From the listing below, copy only the lines running from the line that contains "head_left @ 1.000" to the line that contains "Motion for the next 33", both included.

Dataset entries -
___

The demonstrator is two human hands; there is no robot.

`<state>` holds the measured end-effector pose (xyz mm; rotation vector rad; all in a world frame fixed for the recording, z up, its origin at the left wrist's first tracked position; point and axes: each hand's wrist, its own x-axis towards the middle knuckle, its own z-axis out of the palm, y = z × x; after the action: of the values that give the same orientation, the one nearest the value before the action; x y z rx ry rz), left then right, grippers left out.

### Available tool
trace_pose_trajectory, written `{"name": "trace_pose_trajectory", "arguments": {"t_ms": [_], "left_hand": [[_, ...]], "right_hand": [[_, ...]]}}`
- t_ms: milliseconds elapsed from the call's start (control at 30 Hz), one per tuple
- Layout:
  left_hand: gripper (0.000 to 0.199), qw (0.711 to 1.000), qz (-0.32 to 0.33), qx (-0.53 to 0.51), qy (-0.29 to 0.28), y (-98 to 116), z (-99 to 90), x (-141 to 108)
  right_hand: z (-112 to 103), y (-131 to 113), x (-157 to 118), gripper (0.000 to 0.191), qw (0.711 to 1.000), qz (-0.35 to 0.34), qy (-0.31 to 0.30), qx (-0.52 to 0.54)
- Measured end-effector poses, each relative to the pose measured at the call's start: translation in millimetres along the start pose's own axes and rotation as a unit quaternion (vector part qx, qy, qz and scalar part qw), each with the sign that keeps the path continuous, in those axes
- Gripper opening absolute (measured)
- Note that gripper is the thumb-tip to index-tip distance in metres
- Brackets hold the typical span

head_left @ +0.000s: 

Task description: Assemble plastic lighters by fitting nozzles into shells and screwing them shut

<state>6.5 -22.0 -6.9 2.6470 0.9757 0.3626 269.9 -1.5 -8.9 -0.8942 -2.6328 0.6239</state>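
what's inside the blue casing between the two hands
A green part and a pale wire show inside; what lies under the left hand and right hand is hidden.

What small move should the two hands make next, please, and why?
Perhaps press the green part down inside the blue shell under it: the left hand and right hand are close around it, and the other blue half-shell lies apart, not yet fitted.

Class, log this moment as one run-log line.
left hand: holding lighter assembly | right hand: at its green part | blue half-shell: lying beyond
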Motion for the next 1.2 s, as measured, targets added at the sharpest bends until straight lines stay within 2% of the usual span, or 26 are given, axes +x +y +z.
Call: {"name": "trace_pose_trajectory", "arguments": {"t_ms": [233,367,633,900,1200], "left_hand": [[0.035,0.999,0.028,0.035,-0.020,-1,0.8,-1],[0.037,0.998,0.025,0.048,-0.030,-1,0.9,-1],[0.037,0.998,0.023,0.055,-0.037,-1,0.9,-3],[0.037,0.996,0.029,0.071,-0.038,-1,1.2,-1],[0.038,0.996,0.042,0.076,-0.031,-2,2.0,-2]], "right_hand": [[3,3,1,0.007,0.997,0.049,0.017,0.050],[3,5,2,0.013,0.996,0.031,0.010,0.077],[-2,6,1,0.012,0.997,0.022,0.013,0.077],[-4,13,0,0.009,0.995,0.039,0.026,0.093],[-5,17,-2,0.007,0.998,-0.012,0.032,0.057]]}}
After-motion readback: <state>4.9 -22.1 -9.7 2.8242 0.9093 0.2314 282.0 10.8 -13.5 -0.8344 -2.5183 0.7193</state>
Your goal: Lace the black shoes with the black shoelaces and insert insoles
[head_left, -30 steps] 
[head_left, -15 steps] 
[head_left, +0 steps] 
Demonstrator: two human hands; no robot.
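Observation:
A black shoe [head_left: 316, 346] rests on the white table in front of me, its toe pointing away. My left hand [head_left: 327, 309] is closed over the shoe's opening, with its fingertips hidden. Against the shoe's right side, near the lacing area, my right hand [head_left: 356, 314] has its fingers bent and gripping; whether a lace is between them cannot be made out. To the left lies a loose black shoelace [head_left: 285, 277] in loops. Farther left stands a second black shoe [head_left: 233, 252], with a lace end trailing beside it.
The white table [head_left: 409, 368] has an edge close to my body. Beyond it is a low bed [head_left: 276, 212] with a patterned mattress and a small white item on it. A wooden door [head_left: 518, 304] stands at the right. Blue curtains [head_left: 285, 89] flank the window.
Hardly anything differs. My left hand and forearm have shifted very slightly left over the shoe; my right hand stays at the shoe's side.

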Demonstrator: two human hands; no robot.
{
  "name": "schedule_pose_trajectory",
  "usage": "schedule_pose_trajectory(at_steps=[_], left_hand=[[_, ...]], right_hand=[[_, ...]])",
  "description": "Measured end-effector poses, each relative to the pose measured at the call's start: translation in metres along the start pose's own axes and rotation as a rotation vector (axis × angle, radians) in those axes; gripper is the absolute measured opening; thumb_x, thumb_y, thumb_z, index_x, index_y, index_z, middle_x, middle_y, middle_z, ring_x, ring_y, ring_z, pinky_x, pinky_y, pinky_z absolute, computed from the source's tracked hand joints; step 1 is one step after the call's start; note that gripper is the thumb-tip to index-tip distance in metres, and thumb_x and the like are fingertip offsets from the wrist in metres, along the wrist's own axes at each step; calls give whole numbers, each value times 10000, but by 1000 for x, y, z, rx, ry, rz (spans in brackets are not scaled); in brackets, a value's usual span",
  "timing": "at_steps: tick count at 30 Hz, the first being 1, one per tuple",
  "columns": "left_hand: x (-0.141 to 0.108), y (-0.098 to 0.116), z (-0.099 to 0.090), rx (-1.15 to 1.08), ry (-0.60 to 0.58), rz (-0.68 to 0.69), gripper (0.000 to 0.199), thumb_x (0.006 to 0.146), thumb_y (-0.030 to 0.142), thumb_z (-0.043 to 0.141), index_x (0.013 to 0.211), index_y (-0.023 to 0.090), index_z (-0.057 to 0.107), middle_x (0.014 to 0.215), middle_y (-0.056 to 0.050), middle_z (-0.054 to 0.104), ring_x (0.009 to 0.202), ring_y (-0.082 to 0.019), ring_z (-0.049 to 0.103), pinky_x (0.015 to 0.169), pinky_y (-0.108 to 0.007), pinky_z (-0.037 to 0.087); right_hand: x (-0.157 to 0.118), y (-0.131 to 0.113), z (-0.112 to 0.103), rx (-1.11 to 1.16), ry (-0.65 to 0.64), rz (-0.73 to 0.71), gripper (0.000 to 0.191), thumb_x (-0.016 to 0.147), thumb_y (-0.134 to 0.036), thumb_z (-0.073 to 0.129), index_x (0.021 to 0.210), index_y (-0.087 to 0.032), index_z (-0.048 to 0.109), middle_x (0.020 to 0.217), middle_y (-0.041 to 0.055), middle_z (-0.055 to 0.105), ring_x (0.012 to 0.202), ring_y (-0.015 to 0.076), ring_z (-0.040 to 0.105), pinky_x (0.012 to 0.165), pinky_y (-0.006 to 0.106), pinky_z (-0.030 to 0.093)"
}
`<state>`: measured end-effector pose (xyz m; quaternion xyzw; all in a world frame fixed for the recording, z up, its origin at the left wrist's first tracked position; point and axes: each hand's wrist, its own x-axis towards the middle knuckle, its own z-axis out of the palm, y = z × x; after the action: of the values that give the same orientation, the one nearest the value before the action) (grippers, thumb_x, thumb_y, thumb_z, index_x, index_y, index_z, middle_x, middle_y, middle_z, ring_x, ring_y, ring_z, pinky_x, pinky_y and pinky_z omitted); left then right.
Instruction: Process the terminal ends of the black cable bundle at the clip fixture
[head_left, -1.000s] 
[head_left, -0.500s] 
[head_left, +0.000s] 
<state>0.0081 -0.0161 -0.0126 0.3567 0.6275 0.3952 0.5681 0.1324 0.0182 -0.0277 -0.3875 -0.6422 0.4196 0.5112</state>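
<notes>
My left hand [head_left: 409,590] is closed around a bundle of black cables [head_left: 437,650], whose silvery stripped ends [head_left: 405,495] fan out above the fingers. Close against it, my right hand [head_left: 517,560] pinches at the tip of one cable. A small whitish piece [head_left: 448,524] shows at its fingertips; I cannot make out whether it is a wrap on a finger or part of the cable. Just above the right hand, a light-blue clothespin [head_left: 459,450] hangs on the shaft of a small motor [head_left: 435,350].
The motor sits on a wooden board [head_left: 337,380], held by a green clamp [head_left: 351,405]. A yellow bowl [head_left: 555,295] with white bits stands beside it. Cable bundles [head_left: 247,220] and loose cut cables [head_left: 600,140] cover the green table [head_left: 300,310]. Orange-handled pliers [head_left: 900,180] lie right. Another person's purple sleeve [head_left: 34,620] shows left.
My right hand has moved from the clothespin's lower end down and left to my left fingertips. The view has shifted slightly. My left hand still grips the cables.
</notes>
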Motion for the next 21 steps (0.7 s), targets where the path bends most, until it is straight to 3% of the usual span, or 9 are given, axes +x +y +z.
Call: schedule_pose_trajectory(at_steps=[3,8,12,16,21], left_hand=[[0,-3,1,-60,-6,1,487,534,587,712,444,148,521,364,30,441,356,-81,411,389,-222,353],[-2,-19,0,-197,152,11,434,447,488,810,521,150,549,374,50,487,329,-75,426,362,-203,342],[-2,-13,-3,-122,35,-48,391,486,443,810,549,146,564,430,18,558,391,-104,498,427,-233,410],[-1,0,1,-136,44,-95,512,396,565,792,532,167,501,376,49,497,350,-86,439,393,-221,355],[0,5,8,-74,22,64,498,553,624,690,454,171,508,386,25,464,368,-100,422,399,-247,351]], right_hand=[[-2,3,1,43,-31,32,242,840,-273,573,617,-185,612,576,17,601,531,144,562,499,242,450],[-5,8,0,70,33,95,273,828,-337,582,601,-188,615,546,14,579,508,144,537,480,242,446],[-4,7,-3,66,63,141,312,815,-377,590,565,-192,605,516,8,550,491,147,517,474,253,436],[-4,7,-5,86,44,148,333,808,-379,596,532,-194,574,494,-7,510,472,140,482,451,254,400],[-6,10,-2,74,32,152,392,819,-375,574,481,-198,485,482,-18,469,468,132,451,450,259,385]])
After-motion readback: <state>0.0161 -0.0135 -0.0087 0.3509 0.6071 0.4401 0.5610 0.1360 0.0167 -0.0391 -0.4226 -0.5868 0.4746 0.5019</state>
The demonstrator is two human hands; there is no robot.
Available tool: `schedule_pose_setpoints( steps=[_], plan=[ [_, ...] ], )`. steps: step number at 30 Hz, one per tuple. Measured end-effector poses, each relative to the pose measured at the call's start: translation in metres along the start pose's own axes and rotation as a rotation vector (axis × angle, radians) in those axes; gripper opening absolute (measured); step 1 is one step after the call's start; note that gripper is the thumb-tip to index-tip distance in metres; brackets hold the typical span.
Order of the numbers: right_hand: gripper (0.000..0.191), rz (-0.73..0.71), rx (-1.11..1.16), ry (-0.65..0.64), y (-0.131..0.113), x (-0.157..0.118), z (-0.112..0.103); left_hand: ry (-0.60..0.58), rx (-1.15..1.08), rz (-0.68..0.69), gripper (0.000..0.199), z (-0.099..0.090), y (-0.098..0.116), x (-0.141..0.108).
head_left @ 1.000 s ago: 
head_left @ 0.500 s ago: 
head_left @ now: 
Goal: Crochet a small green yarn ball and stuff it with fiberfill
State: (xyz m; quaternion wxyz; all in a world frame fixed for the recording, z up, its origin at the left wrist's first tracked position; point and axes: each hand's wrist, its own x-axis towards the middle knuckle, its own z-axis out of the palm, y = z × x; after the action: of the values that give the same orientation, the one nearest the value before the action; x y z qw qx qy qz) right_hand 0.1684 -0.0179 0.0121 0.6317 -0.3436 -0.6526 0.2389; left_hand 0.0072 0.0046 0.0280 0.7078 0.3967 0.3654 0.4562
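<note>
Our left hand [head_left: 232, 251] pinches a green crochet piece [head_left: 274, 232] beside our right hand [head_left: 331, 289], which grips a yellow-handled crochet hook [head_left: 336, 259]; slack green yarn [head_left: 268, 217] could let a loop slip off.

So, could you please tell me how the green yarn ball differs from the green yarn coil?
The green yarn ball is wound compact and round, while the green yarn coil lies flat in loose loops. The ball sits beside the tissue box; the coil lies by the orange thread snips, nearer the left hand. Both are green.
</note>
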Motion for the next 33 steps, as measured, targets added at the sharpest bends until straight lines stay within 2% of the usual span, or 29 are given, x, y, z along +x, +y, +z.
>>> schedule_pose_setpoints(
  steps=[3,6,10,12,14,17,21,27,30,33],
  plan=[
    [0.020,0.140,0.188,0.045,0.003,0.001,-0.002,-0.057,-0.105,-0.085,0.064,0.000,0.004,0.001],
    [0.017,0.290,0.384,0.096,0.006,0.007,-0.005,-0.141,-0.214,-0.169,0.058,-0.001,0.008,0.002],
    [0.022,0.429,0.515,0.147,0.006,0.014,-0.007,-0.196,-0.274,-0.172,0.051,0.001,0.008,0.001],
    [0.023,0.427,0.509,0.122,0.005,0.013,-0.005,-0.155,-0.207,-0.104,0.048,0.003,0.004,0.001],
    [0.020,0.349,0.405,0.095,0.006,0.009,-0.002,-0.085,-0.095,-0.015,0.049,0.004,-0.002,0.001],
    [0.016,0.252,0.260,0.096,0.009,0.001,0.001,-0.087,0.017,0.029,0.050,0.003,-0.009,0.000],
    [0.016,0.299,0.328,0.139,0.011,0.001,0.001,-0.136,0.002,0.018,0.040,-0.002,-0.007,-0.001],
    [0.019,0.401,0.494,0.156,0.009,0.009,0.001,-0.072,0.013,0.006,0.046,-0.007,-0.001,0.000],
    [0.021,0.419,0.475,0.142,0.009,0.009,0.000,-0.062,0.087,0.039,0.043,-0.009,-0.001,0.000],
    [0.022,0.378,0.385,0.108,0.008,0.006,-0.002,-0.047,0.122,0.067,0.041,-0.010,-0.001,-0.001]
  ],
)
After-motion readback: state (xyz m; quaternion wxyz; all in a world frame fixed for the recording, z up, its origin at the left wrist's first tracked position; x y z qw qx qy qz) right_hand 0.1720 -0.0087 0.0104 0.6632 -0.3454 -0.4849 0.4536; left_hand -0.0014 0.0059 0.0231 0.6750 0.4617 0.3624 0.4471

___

Answer to this task -
head_left @ 1.000 s ago: 
head_left @ 0.500 s ago: 
head_left @ now: 
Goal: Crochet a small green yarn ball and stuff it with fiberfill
State: (xyz m; quaternion wxyz; all in a world frame fixed for the recording, z up, its origin at the left wrist's first tracked position; point and axes: each hand's wrist, its own x-axis towards the middle knuckle, its own z-axis out of the palm, y = z × x; after the action: of the values that give the same orientation, the one nearest the value before the action; x y z qw qx qy qz) right_hand 0.1684 -0.0179 0.0121 0.6317 -0.3436 -0.6526 0.2389; left_hand 0.0072 0.0046 0.0280 0.7078 0.3967 0.3654 0.4562
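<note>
Our left hand [head_left: 232, 251] pinches a green crochet piece [head_left: 274, 232] beside our right hand [head_left: 331, 289], which grips a yellow-handled crochet hook [head_left: 336, 259]; slack green yarn [head_left: 268, 217] could let a loop slip off.

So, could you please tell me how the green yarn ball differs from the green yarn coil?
The green yarn ball is wound compact and round, while the green yarn coil lies flat in loose loops. The ball sits beside the tissue box; the coil lies by the orange thread snips, nearer the left hand. Both are green.
</note>
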Motion for the next 33 steps, as measured, targets added at the sharpest bends until straight lines stay within 2% of the usual span, or 29 are given, x, y, z along +x, +y, +z.

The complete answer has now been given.